- TASK REQUIREMENTS -
Work out how many lines of the material below contain the word "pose", then write that number alone.

/---

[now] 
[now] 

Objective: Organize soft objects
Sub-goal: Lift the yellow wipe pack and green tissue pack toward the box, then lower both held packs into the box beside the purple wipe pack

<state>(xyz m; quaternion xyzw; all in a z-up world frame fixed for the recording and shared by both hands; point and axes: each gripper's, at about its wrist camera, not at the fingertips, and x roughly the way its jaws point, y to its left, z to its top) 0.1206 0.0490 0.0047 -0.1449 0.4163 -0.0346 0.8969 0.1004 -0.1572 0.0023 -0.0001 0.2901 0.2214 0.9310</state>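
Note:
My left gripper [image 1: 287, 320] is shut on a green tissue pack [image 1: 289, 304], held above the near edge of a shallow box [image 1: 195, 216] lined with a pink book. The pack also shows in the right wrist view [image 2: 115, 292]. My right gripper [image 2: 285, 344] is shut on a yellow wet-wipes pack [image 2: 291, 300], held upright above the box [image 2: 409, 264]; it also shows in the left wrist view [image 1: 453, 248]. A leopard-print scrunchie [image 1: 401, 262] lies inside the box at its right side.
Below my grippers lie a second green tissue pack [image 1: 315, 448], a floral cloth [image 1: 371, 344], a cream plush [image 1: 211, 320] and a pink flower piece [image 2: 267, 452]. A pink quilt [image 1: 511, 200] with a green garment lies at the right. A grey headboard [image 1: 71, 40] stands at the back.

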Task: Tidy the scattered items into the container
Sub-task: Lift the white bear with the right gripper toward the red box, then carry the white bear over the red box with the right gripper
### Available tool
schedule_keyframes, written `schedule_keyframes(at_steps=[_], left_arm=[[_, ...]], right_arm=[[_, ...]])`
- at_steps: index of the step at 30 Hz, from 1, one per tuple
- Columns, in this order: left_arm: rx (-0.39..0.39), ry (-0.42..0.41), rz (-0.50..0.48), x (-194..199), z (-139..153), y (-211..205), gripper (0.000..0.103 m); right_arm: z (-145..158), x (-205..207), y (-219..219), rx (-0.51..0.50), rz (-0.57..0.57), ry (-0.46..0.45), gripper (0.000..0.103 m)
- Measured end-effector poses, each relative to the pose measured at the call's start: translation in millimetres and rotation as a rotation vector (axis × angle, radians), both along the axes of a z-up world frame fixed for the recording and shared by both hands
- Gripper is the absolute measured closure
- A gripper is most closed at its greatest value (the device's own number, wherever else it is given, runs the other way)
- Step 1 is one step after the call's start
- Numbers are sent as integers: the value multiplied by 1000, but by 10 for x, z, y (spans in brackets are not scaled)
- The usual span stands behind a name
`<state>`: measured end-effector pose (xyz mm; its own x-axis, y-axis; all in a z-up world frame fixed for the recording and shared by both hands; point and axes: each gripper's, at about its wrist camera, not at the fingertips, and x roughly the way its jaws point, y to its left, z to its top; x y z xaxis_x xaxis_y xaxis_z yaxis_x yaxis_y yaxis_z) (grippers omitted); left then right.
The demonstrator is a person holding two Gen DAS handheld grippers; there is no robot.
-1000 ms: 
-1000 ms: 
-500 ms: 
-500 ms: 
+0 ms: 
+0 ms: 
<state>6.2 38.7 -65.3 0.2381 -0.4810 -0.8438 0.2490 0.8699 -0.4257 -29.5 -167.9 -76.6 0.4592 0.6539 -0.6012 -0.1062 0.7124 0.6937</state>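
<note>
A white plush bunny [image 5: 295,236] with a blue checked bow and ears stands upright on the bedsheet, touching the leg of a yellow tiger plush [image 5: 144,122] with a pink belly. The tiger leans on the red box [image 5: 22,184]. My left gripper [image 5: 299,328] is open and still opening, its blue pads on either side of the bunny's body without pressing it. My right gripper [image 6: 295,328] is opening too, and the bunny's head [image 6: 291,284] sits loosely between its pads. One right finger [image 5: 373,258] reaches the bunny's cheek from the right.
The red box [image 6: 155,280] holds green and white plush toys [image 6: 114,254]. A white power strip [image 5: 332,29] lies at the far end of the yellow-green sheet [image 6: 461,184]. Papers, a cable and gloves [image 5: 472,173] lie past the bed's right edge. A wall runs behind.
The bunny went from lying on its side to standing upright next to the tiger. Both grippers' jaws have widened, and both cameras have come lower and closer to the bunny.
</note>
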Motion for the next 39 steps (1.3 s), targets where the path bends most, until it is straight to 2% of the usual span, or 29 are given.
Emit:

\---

- RESPONSE -
2